1. The problem I’m having:
I’m using Caddy as a load balancer in front of Frankenphp (Caddy+Laravel octane) on a single machine to support zero downtime deployments via docker compose.
There are some unclear things related to caddy config reloads that only seem to work " by accident".
After trying many different approaches, I found a way blue-green deployment strategy that appears to work (tested with many thousands of concurrent requests during deployment).
TL;DR (full script at the bottom of the post)
- Bring up a new instance (green) with the new image.
- Once healthy, use admin API to update reverse_proxies to both blue (current image), and green.
- Send SIGTERM to blue, which causes upstream caddy/frankenphp to gracefully exist and reject new requests. Traffic now only goes to green via lb_policy round_robin.
- Bring up blue with the new image. Traffic now goes to two identical upstreams.
- Use admin API to update reverse_proxies to only the new green instance.
- Send SIGTERM to green (step 3.)
This works, but I don’t understand why 5. and 6. must happen in that order.
I banged my head against the wall trying with the more intuitive approach of
first gracefully shutting down the green instance, then removing it from the revere_proxy config.
Problem a) That leads to a lot of dropped requests,
Status code distribution:
[200] 280614 responses
[502] 113 responses
Example error from the reverse proxy when 5. and 6. are switched in order (gracefull shutdown, then update upstream)
/test
is the endpoint of the load test.
"bytes_read": 0,
is interesting.
On the other hand, first removing the upstream from the load balancer, and then gracefully shutting down the container works flawlessly every time.
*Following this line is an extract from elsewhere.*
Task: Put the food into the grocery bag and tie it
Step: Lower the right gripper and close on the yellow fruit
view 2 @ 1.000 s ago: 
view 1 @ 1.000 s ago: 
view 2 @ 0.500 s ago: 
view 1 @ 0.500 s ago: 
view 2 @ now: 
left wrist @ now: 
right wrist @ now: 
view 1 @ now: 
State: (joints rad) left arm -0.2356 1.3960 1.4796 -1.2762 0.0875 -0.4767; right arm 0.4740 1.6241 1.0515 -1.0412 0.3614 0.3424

Problem b) Under high load, during config reloading, caddy prints a lot of odd error messages that I can’t decipher.
2. Error messages and/or full log output:
Errors for problem a)
{
"level": "error",
"ts": 1732650117.984192,
"logger": "http.log.access.log0",
"msg": "handled request",
"request": {
"remote_ip": "172.21.0.1",
"remote_port": "60938",
"client_ip": "172.21.0.1",
"proto": "HTTP/1.1",
"method": "GET",
"host": "my.snicco.local",
"uri": "/test",
"headers": {
"User-Agent": [
"hey/0.0.1"
],
"Content-Type": [
"text/html"
],
"Accept-Encoding": [
"gzip"
]
},
"tls": {
"resumed": false,
"version": 772,
"cipher_suite": 4865,
"proto": "",
"server_name": "my.snicco.local"
}
},
"bytes_read": 0,
"user_id": "",
"duration": 0.004045749,
"size": 65,
"status": 502,
"resp_headers": {
"Server": [
"Caddy"
],
"Content-Type": [
"text/plain; charset=utf-8"
]
}
}
Errors for problem b) (weird errors)
{
"level": "error",
"ts": 1732651645.6192622,
"logger": "http.log",
"msg": "setting HTTP/3 Alt-Svc header",
"error": "no port can be announced, specify it explicitly using Server.Port or Server.Addr"
}
msg=HTTP/2 skipped because it requires TLS
3. Caddy version:
/srv # caddy version
v2.8.4 h1:q3pe0wpBj1OcHFZ3n/1nl4V4bxBrYoSoab7rL9BMYNk=
I also tried with the latest beta, (same issue).
/srv # caddy version
v2.9.0-beta.3 h1:tlqfbJMRNY6vnWwaQrnWrgS+wkDXr9GIFUD/P+HY9vA=
4. How I installed and ran Caddy:
a. System environment:
Linux alkan-122334539-dev
6.8.0-49-generic #49~22.04.1-Ubuntu SMP
PREEMPT_DYNAMIC
Wed Nov 6 17:42:15 UTC 2 x86_64 x86_64 x86_64 GNU/Linux
Docker version 27.3.1, build ce12230
Docker Compose version v2.29.7
b. Command:
Default caddy entry point of the official docker image.
FROM caddy:2.8.4-alpine
RUN apk --no-cache add curl
# Create a caddy user/group
RUN <<SHELL
set -euo pipefail
addgroup -S caddy && adduser -S -G caddy caddy &&
mkdir -p /data/caddy
mkdir -p /config/caddy
chown -R caddy:caddy /data/caddy
chown -R caddy:caddy /config/caddy
SHELL
COPY caddy-proxy.Caddyfile /etc/caddy/Caddyfile
USER caddy
c. Service/unit/compose file:
# Relevant parts from docker-compose.yaml
services:
caddy-proxy:
container_name: caddy-proxy
image: ghcr.io/snicco/my_snicco/caddy-proxy:${GIT_SHA:-latest}
restart: always
ports:
- "80:80" # HTTP => redirect to HTTPS
- "443:443" # HTTPS
- "443:443/udp" # HTTP/3
volumes:
- caddy_proxy_data:/data/caddy
- caddy_proxy_config:/config/caddy
build:
context: ../../infrastructure/docker/caddy-proxy
dockerfile: caddy-proxy.dockerfile
environment:
SERVER_NAME: https://${LARAVEL_APP_HOST:?}
CADDY_PROXY_GLOBAL_OPTIONS: ${CADDY_PROXY_GLOBAL_OPTIONS:-}
CADDY_PROXY_GLOBAL_LOG_LEVEL: ${CADDY_PROXY_GLOBAL_LOG_LEVEL:-warn}
CADDY_PROXY_SERVER_LOG_LEVEL: ${CADDY_PROXY_SERVER_LOG_LEVEL:-warn}
app-server-blue: &app-server
# a custom dockerfile based on frankenphp (laravel-octane+caddy)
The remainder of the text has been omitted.